Cut a carrot into thin matchstick-shaped pieces 5 cm long.
Cut 7 -8 green onions into 7 cm long pieces.
Slice one onion thinly.
Slice 150 grams of beef into thin strips.
Boil 2 bunches of noodles in boiling water in a big pot for about 3-6 minutes. When the noodles are soft, drain them and put in a large bowl.  Keep the water and return it to your pan to cook your spinach. Cut the noodles several times using scissors and add 1 tbs of soy sauce and 1 tbs of sesame oil. Mix it up and set aside. In the boiling water, add a bunch of spinach and stir it gently for 1 minute. Then take it out and rinse it in cold water 3 times. Remove any grit or dead leaves thoroughly while rinsing.

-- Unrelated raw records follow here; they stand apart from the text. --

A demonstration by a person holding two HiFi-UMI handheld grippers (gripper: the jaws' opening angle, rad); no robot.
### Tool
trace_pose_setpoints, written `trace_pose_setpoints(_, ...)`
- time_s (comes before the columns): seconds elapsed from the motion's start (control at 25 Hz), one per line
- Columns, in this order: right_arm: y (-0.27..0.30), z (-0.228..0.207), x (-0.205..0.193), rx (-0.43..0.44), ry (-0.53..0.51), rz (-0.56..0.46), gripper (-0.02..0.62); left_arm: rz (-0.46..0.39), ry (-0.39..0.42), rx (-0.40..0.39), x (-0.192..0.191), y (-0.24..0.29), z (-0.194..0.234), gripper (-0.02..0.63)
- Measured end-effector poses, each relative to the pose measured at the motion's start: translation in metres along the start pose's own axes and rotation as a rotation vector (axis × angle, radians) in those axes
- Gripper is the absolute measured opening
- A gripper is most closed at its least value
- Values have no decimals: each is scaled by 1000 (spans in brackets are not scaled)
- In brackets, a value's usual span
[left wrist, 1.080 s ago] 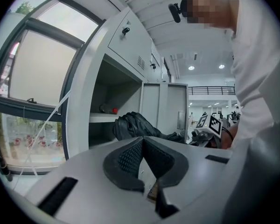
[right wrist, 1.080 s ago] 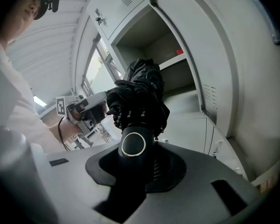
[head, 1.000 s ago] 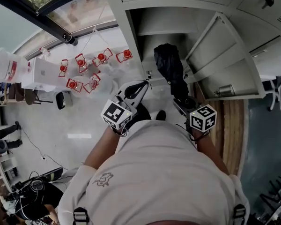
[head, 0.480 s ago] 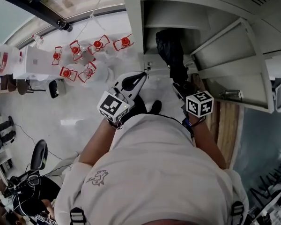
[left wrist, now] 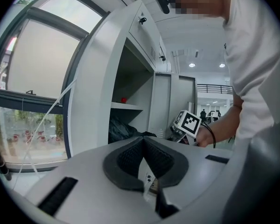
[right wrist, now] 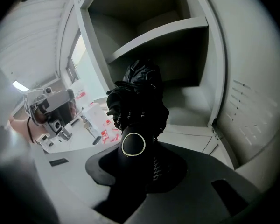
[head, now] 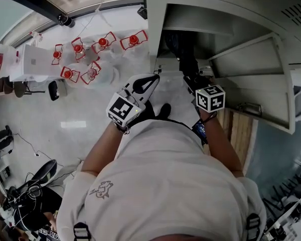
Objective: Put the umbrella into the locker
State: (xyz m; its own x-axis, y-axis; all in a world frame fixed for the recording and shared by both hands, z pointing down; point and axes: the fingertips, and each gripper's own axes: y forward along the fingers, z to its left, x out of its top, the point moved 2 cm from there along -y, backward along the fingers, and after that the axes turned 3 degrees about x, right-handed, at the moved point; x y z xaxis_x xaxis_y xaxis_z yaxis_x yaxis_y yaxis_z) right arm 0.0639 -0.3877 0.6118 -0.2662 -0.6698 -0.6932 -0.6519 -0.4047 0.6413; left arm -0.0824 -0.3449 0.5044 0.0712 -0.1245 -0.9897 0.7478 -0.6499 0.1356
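I see the open locker (head: 155, 24) standing on a pale, glossy floor (head: 75, 129), and a dark shoe (head: 163, 109) planted on that floor just before it. Inside, a shelf (right wrist: 163, 34) divides the space, with a small red thing (left wrist: 123, 100) sitting on it. Under the shelf the black umbrella (right wrist: 137, 97) reaches into the lower compartment. I can't tell whether it rests on the bottom.
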Motion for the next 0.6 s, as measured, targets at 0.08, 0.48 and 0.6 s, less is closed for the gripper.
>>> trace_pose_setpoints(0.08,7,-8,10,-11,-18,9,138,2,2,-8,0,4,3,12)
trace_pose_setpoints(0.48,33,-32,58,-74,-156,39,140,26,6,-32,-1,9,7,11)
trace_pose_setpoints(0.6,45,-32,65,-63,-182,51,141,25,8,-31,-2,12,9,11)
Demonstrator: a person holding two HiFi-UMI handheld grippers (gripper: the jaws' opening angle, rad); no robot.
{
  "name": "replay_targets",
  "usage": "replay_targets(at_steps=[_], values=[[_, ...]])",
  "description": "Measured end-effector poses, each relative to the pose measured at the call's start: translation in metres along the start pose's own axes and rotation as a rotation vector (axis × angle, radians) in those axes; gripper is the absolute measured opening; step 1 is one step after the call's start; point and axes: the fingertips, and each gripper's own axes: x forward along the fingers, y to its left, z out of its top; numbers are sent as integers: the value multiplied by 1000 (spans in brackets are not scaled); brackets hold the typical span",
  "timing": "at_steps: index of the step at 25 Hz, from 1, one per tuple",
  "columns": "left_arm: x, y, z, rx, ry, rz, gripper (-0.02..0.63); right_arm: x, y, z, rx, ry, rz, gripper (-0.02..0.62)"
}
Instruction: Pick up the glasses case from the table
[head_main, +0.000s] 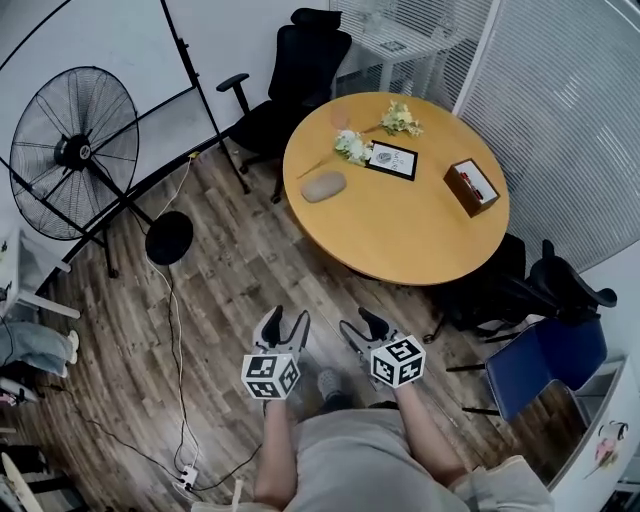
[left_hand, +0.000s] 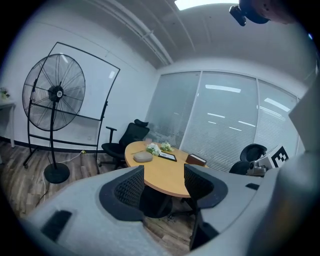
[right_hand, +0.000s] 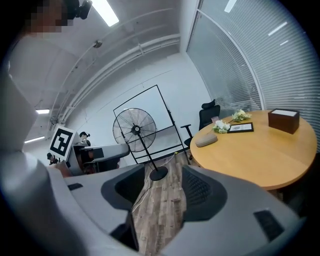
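1. glasses case (head_main: 323, 186): grey, oval, pebble-shaped. it lies flat on the round wooden table (head_main: 400, 235), on the left part near the edge by the black office chair (head_main: 300, 75).
2. neighbours: white flowers (head_main: 352, 146) just beside its far end, a framed card (head_main: 392, 159) near, a brown box (head_main: 471, 186) well apart on the other side.
3. left gripper (head_main: 287, 322): jaws spread, only floor and table seen between them, nothing held.
4. right gripper (head_main: 362, 325): jaws spread too, bare floor in the gap, empty.
5. both grippers sit low in the head view over the wood floor, well apart from the case and short of the table edge.
6. handling guess: probably light, with a stiff shell under a matte, fabric-like skin, so decent friction. not fragile, but the domed top could squirt out of a high pinch.
7. where to grip: across the short width at mid-length, pads low on the sides close to the tabletop. the long axis looks too wide for the jaws.
8. risk: snagging the flowers at the far end, so come in from the near side.
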Motion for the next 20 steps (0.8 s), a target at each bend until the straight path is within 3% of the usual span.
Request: replay_targets(at_steps=[20], values=[[34,79,20,-45,0,18,233,84,-12,27,2,27,-7,215]])
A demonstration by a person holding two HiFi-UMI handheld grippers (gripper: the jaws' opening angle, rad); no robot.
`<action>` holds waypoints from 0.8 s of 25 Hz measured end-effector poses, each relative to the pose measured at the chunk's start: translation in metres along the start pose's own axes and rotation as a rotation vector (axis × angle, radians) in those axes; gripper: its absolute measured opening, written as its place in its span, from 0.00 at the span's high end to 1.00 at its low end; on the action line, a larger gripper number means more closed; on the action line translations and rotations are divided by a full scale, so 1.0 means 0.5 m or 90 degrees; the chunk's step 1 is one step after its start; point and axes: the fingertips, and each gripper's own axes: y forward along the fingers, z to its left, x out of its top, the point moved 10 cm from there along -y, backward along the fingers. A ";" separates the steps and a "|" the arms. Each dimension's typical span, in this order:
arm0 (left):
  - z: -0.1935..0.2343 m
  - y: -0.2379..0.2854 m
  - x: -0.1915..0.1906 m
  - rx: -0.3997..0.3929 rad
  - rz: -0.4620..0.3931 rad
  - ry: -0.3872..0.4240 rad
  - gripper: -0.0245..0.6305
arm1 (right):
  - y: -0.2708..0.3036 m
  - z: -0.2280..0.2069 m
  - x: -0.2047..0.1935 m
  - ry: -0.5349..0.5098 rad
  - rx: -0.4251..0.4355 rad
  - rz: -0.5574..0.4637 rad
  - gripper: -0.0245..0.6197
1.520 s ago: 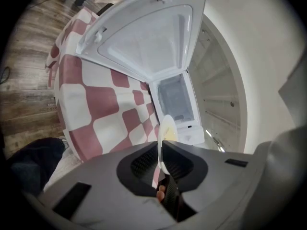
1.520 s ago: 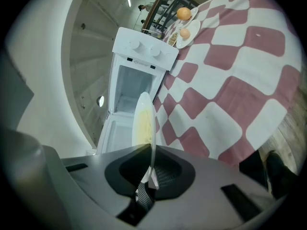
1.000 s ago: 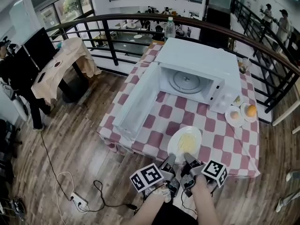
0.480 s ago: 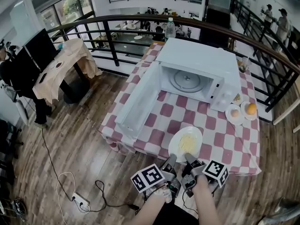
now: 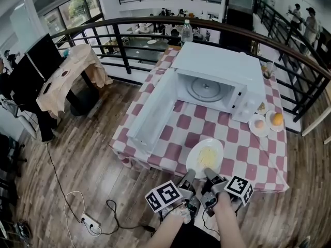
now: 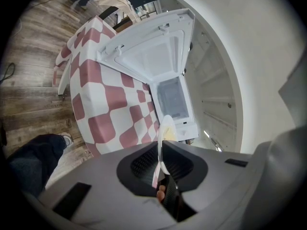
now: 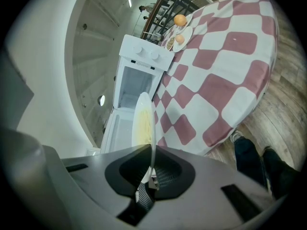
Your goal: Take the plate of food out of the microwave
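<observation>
Wooden mezzanine floor, black railing behind. Tabletop [image 5: 178, 122] under a red-and-white checked cloth. White microwave [image 5: 222, 66] stands at the far end, its door [image 5: 153, 111] swung wide toward 8 o'clock, and the glass turntable [image 5: 205, 90] inside is bare.

The plate of food [image 5: 205, 157] is out of the oven, at 6 o'clock from it, over the near edge of the tabletop, with pale yellow food in the middle. Whether it rests on the cloth or hangs just above it, you cannot tell.

Your left gripper [image 5: 188, 178] is clamped on the plate's rim at about 7 o'clock. Your left gripper view shows the rim edge-on, pinched between the pads. Your right gripper [image 5: 209, 174] bites the same rim at about 6 o'clock, jaws closed on it likewise.

Two small dishes [image 5: 252, 132], one with an egg [image 5: 258, 125] and one with an orange [image 5: 277, 120], sit at 4 o'clock from the microwave. A bottle [image 5: 187, 32] stands at 12 o'clock behind it.
</observation>
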 end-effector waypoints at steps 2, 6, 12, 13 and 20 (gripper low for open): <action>-0.002 -0.001 0.000 -0.001 0.001 0.002 0.91 | -0.002 0.001 -0.001 0.001 0.000 -0.002 0.92; -0.004 0.000 -0.002 -0.001 0.004 0.001 0.91 | -0.005 0.001 0.001 0.001 0.000 -0.005 0.92; -0.005 0.000 -0.004 -0.003 0.007 0.003 0.91 | -0.008 -0.001 0.000 0.005 -0.001 -0.008 0.92; -0.005 0.000 -0.005 -0.004 0.007 0.003 0.91 | -0.009 -0.001 0.000 0.004 -0.001 -0.009 0.92; -0.009 0.002 -0.005 -0.006 0.012 0.010 0.91 | -0.013 0.001 0.003 0.004 -0.001 -0.012 0.92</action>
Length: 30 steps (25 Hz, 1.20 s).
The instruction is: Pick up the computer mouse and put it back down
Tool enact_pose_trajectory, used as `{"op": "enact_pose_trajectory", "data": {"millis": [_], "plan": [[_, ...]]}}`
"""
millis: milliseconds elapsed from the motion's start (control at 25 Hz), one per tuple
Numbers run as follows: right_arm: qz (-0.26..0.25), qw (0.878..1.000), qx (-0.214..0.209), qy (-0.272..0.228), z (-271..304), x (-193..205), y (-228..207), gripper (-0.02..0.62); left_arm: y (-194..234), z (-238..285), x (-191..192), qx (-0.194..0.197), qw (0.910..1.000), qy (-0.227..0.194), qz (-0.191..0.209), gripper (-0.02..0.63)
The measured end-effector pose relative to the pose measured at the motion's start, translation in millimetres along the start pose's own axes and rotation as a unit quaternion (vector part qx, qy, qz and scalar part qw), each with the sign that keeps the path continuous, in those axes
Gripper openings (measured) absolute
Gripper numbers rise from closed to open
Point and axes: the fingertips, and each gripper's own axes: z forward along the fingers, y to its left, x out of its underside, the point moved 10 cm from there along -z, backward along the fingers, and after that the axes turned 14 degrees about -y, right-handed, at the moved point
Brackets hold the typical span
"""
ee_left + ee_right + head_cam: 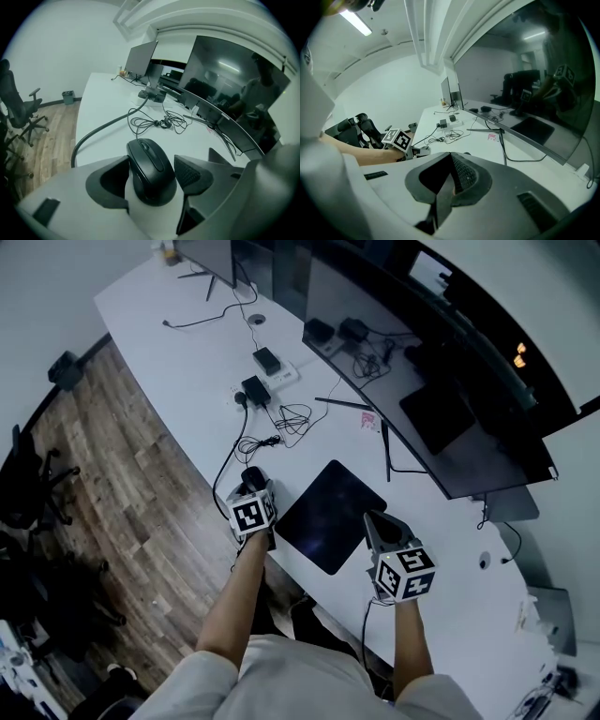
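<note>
A black computer mouse (150,171) rests on the white desk (178,371), just left of a dark mouse pad (328,514). My left gripper (153,161) straddles it, one jaw on each side, open, with the pads close to its flanks. In the head view the mouse (251,474) peeks out just beyond the left gripper (251,487). My right gripper (373,519) hovers over the mouse pad's right edge. In the right gripper view its jaws (450,157) meet with nothing between them.
The mouse's cable lies in a tangle (281,423) toward a power strip (272,371). A wide curved monitor (422,418) lines the back of the desk, a second screen (140,58) stands farther off. Office chairs (28,484) stand on the wooden floor, left of the desk's front edge.
</note>
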Motion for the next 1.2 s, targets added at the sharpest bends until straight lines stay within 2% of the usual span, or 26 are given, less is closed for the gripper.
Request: {"op": "enact_pose_trajectory", "data": {"millis": [200, 320, 480, 640, 800, 960, 1200], "plan": [[0.002, 1.000, 0.012, -0.012, -9.1, -5.7, 4.1, 0.015, 9.0, -3.2, -3.6, 0.040, 0.9989, 0.011, 0.020, 0.291], [0.002, 0.999, 0.023, -0.022, -15.7, -10.6, 8.6, 0.015, 12.3, -10.7, -4.7, 0.060, 0.9964, 0.005, 0.059, 0.286], [0.005, 0.999, 0.037, -0.037, -22.3, -17.4, 14.3, 0.015, 12.6, -19.4, -8.7, 0.086, 0.9907, -0.008, 0.106, 0.282], [0.006, 0.998, 0.050, -0.046, -26.7, -22.0, 21.2, 0.015, 9.8, -23.9, -21.2, 0.132, 0.9817, -0.035, 0.133, 0.281], [0.006, 0.996, 0.065, -0.059, -31.1, -28.7, 24.6, 0.015, -1.0, -33.3, -48.2, 0.191, 0.9689, -0.080, 0.135, 0.279], [0.003, 0.994, 0.082, -0.075, -41.3, -40.8, 26.1, 0.015, -18.6, -50.8, -83.6, 0.235, 0.9540, -0.127, 0.137, 0.278], [-0.004, 0.988, 0.107, -0.110, -61.6, -63.2, 23.7, 0.015, -56.7, -87.9, -134.2, 0.309, 0.9221, -0.178, 0.150, 0.275]]}}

Squeeze it gently to get the water out, and then cut it into 5 cm pieces. Add ½ tbs soy sauce and ½ tbs sesame oil and mix it and place it onto the large bowl. In a Wok or large saucepan put a few drops of oil and your carrot strips and stir for a few minutes. Remove to a large bowl. Add a few more drops of oil to your wok and add your sliced onion. Stir it until the onion looks translucent. Put it into the large bowl with your carrots. Add a little more oil into the wok and add the sliced white mushrooms. Stir it for a bit and then put it in the large bowl. Next a little more oil and add your green onions. Stir for 1 minute and put it into the large bowl. Finally a little more oil and then your beef strips and your sliced shitake mushrooms. Stir it until it’s cooked well, then add 3 cloves of minced garlic, (ginger if you like), ½ tbs soy sauce and ½ tbs sugar. Stir for another 30 seconds and then put it into the large bowl.  Add 2 tbs of soy sauce, 3 tbs of sugar, 2 tbs of sesame oil, and 1 tsp of ground pepper to the large bowl. Mix all ingredients, and then sprinkle 1 tbs of toasted sesame seeds on the top.

Serve with rice and Kimchi, or as a side dish.



  1. I don't know a lot about Korean food but these recipes look delicious. I live not far from New Malden too so I really should try the supermarkets out one day.

  2. Thank you so much for your comment. It is my first! You really should get down and check out Korea Foods, it is worth the trip. I checked out your blog. Really cool! Keep on cooking!

  3. This is an area i have not really tried, looking at the food i shall be adding it to the list of things to do soon.